◆ **Exercise requirements**
Please count the lines in these records that contain "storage" and give only that count.

Stored items
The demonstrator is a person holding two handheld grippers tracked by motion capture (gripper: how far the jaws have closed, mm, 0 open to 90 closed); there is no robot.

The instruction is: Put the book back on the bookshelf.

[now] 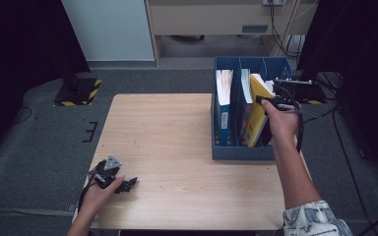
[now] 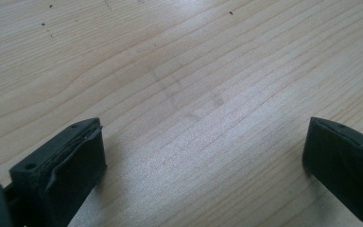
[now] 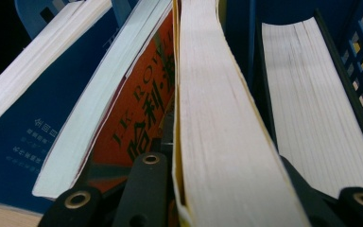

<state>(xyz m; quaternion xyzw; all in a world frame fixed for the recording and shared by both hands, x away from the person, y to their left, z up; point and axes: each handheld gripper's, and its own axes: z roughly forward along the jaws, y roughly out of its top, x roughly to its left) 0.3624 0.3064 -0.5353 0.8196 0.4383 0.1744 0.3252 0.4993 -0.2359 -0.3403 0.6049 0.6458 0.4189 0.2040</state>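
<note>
The right gripper [image 1: 268,101] is clamping the yellow book [image 3: 217,123] between its closed jaws, holding it tilted in the blue file box [image 1: 241,152]. Beside it an orange cover [image 3: 142,118] is reading "J.K. ROW" above Chinese characters. The left gripper [image 1: 128,184] is resting wide open and empty on the table [image 2: 194,71].

A light wooden table [image 1: 177,147] is set at the centre of the frame on grey carpeted floor [image 1: 44,142]. A pale blue-grey panel [image 1: 109,29] is seen at the upper left, with a beige cabinet [image 1: 206,19] beside it at upper centre. Black curtains [image 1: 19,39] are hung along both dark sides. A black stand base with yellow-black hazard tape [image 1: 78,91] is placed at the left of the table, and black cables [image 1: 349,162] are trailed over the floor at the right
</note>
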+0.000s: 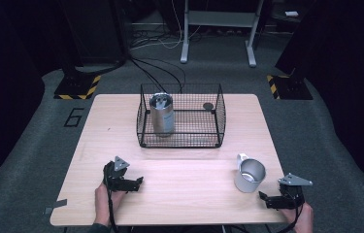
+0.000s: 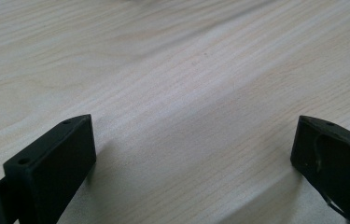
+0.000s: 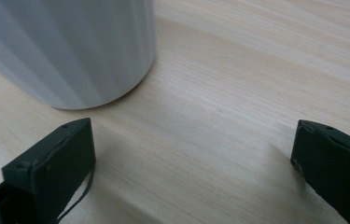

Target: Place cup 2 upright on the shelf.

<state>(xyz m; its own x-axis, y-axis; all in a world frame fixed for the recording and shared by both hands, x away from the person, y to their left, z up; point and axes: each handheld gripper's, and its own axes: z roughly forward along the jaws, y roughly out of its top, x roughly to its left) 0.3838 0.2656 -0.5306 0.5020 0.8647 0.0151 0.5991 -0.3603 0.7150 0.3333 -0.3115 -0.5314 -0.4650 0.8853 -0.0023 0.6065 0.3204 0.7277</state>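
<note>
The metal mug (image 1: 250,175) stands upright on the near right part of the counter (image 1: 179,194), mouth up, its handle turned to the far side, away from you. It sits just to the left of your right tool (image 1: 270,198) and slightly farther from you, close but not touching. In the right gripper view the mug's ribbed wall (image 3: 70,46) fills the upper left, off to the side of the gap between the jaws, which stand wide apart with nothing between them. So the mug is not yet lined up: you would likely need to swing the right tool toward its left to bring the wall between the jaws.

Your left tool (image 1: 133,183) rests well apart on the near left, jaws also spread and empty over bare wood (image 2: 186,93).

Beyond the mug, at the counter's far middle, a wire basket (image 1: 182,116) holds a tall steel tumbler (image 1: 162,114), standing upright.
</note>
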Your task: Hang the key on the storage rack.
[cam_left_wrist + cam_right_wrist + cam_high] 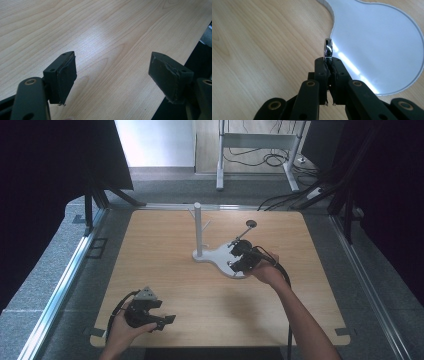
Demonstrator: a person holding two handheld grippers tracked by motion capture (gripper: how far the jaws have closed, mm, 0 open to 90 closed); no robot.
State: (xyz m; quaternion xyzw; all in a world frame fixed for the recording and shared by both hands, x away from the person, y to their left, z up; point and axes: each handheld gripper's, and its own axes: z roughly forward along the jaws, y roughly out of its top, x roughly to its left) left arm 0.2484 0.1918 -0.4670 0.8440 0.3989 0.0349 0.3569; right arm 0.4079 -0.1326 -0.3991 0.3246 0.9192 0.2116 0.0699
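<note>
A white stand has a flat curved base and an upright pole with small pegs near its top. My right gripper hovers over the base's right lobe, shut on the thin metal handle of a utensil whose round black head sticks out toward the far side. In the right gripper view the chrome handle end pokes up from between the closed pads of the right gripper, above the white base. My left gripper rests near the table's front left, open, with bare wood between the pads of the left gripper.
The wooden table has aluminium rails along its left and right sides. Dark curtains hang on both sides. Beyond the far edge are a desk frame and cables on the floor. The table's front edge runs close to the left gripper.
</note>
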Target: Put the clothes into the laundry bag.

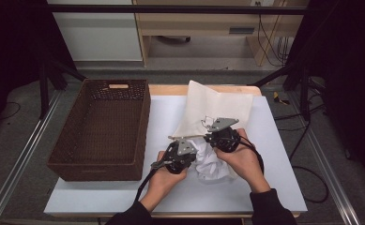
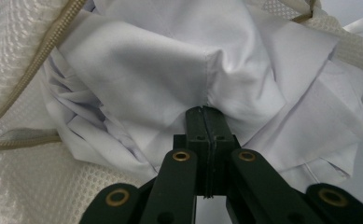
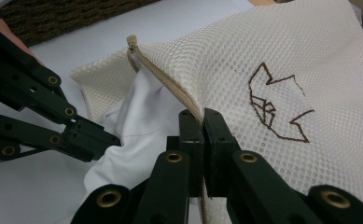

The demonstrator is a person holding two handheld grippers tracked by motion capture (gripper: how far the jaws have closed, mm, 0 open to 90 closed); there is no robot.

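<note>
A crumpled white garment (image 1: pixel 213 164) lies on the table at the mouth of a cream mesh laundry bag (image 1: pixel 217 105) with a brown embroidered emblem (image 3: pixel 275 105). My left gripper (image 2: pixel 206 111) is shut on a fold of the white garment (image 2: pixel 170 74), right at the bag's opening. My right gripper (image 3: pixel 202 116) is shut on the bag's zippered edge (image 3: pixel 165 81) and holds it lifted over the garment (image 3: pixel 137 116). In the high view the left gripper (image 1: pixel 195 157) and right gripper (image 1: pixel 208 137) sit close together, one in each hand. The left gripper (image 3: pixel 102 137) also shows at the left of the right gripper view.
A dark brown wicker basket (image 1: pixel 100 164) stands at the left of the white table top (image 1: pixel 274 154), close to the left hand. Black frame legs and cables stand beyond the table's right edge.
</note>
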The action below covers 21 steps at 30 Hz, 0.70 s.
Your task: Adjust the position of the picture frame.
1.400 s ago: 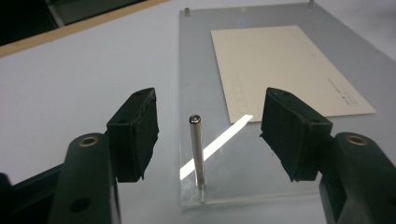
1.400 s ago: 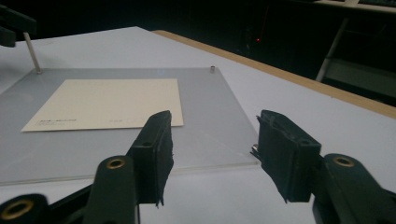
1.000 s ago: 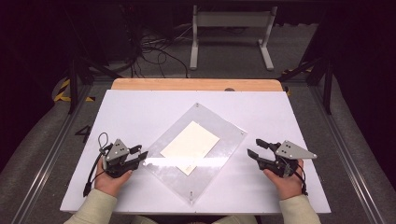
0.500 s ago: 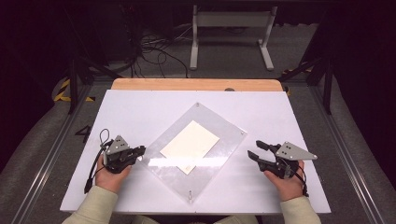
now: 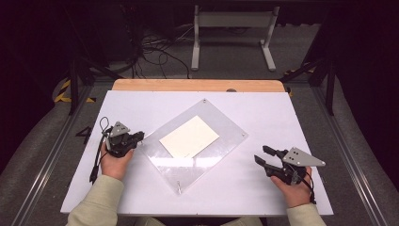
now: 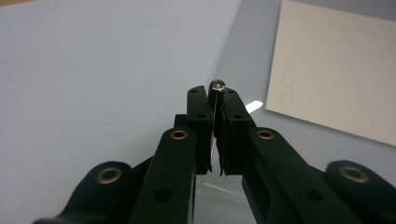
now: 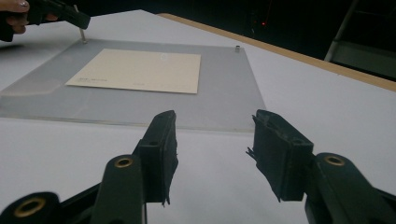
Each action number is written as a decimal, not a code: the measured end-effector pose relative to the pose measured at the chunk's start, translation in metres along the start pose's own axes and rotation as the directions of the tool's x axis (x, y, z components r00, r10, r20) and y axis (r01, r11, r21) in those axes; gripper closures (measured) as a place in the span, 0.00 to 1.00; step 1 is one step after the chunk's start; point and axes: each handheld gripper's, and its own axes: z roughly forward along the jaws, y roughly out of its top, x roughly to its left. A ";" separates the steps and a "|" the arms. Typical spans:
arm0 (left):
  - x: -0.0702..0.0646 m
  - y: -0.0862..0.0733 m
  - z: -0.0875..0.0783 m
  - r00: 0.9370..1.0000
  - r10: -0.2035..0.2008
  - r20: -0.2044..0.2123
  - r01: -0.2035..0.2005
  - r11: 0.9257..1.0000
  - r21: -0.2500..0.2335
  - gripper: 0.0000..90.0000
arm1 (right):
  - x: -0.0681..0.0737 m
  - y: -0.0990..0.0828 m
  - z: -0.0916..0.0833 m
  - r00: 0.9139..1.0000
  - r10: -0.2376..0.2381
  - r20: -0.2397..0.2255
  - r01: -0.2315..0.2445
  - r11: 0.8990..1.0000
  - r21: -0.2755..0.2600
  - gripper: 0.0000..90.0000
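A clear acrylic plate [image 5: 226, 143] lies as a diamond on the white table [image 5: 141, 103], with a cream card [image 5: 189, 136] at its middle. Small screws stand at its far [image 5: 203, 100], right [image 5: 243, 135] and near [image 5: 178, 184] corners. At the left corner my left gripper [image 5: 137, 137] has just been closing and is shut on the upright screw [image 6: 217, 85] there, its shaft pinched between the pads. My right gripper [image 5: 261, 154] hovers open off the plate's right side, jaws [image 7: 212, 140] pointing at the plate's edge [image 7: 224, 93] with nothing between them.
A wooden strip [image 5: 197, 85] runs along the table's far edge. Beyond it, on the dark floor, are cables [image 5: 155, 52] and a white stand [image 5: 233, 33]. White table surface lies bare on every side of the plate.
The left gripper's jaws closed on the corner screw and moved away from the person. The plate's left corner went with it, so plate and card shifted and turned. The right gripper stayed put.
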 end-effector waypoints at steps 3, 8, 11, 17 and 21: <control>0.003 0.003 0.004 1.000 -0.011 -0.016 0.011 1.000 -0.002 0.95 | 0.000 -0.001 -0.001 1.000 -0.003 0.002 0.003 1.000 0.001 0.54; 0.001 0.005 0.000 0.998 -0.012 -0.063 0.011 1.000 -0.017 0.73 | 0.000 -0.001 -0.002 1.000 0.005 0.004 -0.005 1.000 0.004 0.54; -0.003 0.007 -0.013 0.998 -0.013 -0.060 0.011 0.999 -0.037 0.51 | 0.000 0.000 0.000 1.000 0.000 -0.002 0.000 1.000 0.003 0.54; -0.031 0.013 -0.045 0.996 0.090 -0.025 -0.092 0.990 -0.103 0.43 | 0.001 0.003 0.005 1.000 -0.009 -0.018 0.009 1.000 -0.004 0.54; -0.057 0.014 -0.058 0.981 0.140 0.132 -0.122 0.984 -0.130 0.45 | 0.002 0.004 0.008 1.000 -0.014 -0.025 0.014 1.000 -0.003 0.54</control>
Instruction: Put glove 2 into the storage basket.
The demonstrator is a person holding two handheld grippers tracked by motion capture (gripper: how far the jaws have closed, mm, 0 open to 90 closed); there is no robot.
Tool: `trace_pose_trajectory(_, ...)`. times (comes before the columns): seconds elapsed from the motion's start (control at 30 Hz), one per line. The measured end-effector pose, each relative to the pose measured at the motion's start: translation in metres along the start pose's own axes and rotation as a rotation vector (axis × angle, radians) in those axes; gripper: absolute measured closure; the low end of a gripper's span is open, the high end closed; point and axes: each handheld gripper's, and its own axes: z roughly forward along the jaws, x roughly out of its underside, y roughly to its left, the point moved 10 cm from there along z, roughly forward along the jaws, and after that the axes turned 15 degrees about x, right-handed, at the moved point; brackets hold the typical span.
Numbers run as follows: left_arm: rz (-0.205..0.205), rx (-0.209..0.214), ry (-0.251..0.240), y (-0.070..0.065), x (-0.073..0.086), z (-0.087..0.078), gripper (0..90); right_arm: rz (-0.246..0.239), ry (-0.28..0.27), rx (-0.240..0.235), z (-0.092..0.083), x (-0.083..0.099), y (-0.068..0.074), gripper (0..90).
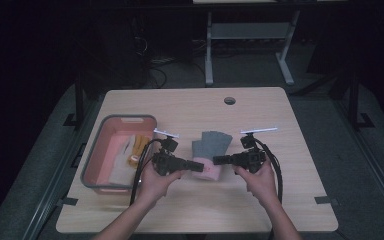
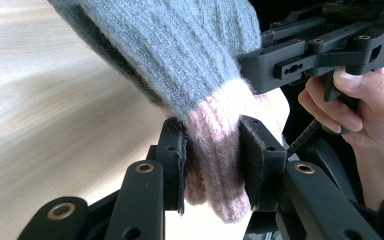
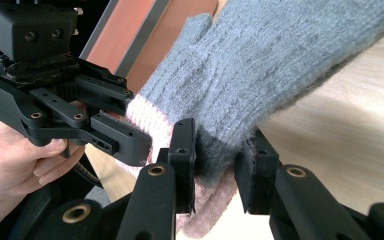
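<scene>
One glove point(image 1: 209, 150), grey with a pink cuff, lay near the middle of the wooden table point(image 1: 290, 165), between two hand-held grippers. The left gripper point(image 1: 196, 166) was clamped on the pink cuff; the left gripper view showed the knit squeezed between its pads point(image 2: 179, 157). The right gripper point(image 1: 219, 160) was closed on the same glove where grey meets pink, its own view showing the fabric pinched between its jaws.

Just left of the left hand point(image 1: 156, 181) stood one grey-rimmed bin point(image 1: 98, 145) with a reddish inside, holding pale and yellow cloth items point(image 1: 132, 150) too small to count. Nothing stood between the grippers and the glove. A round hole point(image 1: 229, 100) sat at the table's far edge, and a second desk's white legs point(image 1: 209, 50) stood on the floor beyond.

The high view gave the whole layout but not the grip. Each gripper view showed the bite closely, plus the opposite gripper point(image 2: 320, 50) and the fingers point(image 3: 15, 160) holding it. The right gripper view also caught the bin's rim point(image 3: 130, 35) behind the glove.
</scene>
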Motion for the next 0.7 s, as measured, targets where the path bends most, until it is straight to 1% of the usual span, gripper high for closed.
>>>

◆ **Expected answer**
2